» **AIM OF THE EXERCISE**: Looking at each line of the data below, tally those that contain the word "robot" and give only the total.

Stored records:

-=-=-

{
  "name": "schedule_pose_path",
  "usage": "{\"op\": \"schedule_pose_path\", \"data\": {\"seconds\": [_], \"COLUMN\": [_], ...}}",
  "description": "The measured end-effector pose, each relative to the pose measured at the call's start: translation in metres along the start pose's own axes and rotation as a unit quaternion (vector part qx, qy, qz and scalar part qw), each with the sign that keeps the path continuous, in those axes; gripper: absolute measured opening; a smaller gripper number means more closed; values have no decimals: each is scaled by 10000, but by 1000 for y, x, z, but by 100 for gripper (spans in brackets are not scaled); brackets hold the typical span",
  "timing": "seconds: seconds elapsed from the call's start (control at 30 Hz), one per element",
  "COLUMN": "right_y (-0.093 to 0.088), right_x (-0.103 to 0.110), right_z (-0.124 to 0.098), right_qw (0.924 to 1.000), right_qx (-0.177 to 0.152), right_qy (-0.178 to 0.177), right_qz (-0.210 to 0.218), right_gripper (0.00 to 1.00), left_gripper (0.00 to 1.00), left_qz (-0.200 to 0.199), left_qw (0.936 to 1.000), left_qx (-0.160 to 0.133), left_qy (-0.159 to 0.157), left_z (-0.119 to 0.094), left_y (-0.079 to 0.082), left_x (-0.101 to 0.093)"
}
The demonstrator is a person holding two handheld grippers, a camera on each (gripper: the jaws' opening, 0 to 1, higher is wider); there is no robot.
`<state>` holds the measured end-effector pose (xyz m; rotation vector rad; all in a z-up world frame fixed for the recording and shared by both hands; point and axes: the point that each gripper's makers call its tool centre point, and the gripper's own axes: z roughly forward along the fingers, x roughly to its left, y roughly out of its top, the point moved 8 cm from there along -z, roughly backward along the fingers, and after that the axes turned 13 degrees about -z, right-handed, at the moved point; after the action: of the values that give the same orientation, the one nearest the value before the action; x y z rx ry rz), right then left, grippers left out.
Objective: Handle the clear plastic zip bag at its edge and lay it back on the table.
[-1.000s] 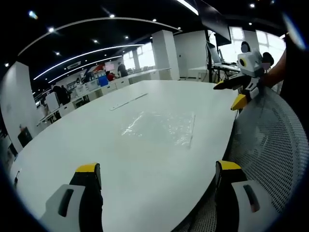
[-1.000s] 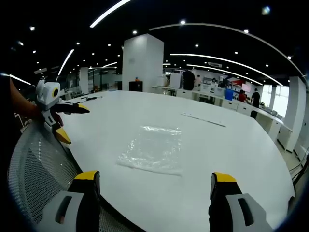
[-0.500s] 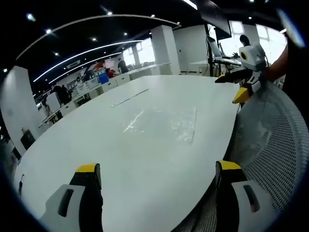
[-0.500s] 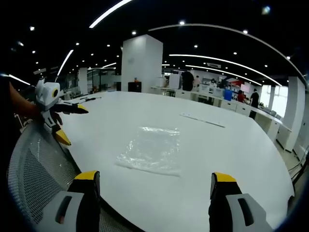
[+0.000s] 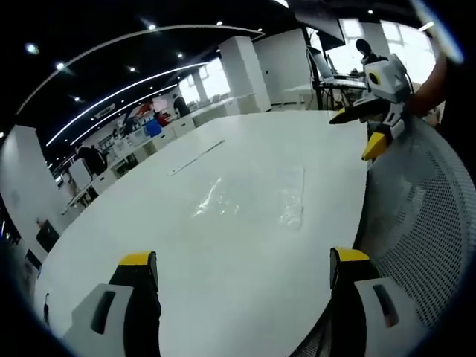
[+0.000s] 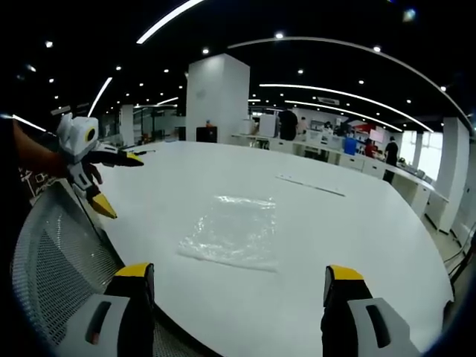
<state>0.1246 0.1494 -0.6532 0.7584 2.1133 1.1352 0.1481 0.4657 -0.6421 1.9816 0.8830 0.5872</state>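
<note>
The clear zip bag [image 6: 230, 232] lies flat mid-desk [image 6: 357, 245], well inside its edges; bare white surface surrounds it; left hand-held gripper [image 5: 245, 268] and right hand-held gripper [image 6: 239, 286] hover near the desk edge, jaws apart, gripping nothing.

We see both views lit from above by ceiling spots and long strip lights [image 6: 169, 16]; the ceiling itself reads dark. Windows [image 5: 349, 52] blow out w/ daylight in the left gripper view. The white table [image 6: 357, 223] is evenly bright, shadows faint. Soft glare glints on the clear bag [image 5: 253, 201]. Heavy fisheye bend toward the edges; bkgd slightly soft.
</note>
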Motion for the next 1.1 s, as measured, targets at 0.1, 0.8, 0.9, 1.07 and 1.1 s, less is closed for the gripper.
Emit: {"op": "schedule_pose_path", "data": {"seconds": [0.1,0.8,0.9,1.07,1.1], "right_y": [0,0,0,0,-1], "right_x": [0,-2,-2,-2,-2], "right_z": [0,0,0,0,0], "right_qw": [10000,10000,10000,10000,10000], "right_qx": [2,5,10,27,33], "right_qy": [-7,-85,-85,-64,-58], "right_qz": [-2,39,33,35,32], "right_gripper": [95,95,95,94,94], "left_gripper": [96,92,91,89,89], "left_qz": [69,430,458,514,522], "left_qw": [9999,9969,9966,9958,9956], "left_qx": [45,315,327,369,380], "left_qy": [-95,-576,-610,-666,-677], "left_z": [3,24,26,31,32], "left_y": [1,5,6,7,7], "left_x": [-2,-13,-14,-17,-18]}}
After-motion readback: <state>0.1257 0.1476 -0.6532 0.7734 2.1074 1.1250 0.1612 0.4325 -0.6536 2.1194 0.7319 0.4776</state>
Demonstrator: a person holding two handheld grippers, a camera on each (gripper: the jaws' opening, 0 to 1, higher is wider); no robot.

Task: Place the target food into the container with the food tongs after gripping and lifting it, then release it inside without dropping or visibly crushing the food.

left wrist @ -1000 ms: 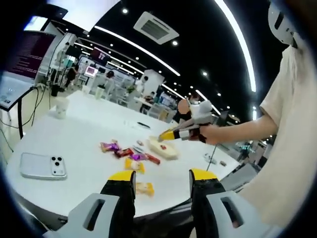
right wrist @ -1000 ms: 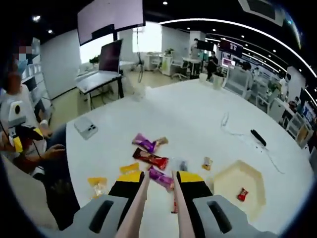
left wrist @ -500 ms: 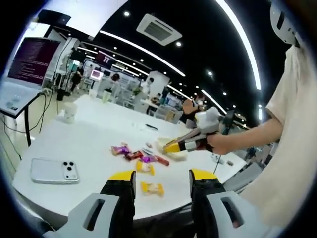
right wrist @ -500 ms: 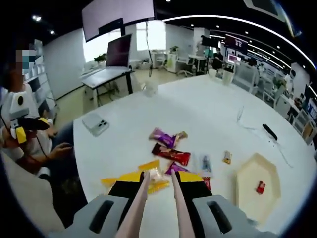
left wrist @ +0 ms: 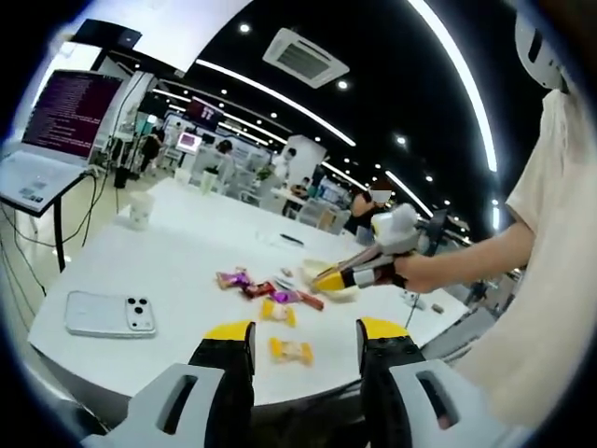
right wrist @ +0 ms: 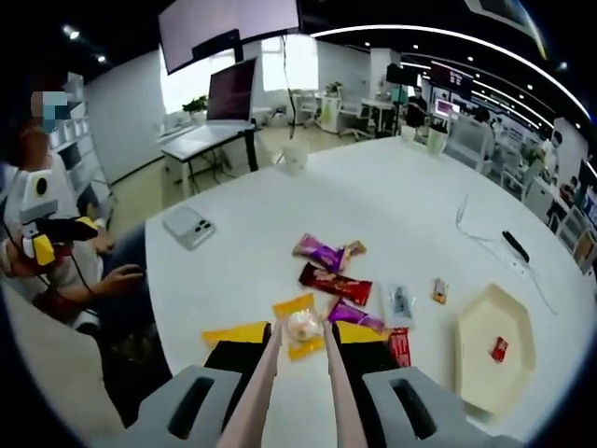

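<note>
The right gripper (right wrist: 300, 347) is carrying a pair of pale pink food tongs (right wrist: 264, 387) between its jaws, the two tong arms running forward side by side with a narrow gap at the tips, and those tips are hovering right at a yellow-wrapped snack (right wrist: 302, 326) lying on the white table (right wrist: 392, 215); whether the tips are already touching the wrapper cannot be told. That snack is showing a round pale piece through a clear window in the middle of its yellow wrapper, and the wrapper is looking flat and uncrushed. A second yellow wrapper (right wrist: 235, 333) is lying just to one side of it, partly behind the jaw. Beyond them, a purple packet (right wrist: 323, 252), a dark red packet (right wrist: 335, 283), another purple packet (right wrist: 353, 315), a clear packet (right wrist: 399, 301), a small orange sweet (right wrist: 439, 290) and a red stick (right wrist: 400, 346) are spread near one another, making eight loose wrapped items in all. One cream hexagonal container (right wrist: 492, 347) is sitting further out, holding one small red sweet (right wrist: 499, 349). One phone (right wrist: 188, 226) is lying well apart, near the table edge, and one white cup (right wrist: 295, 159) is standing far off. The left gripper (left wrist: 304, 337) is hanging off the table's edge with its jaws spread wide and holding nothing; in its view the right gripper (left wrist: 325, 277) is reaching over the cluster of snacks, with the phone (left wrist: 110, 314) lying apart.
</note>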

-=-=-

» **WRITTEN SOLUTION**: 2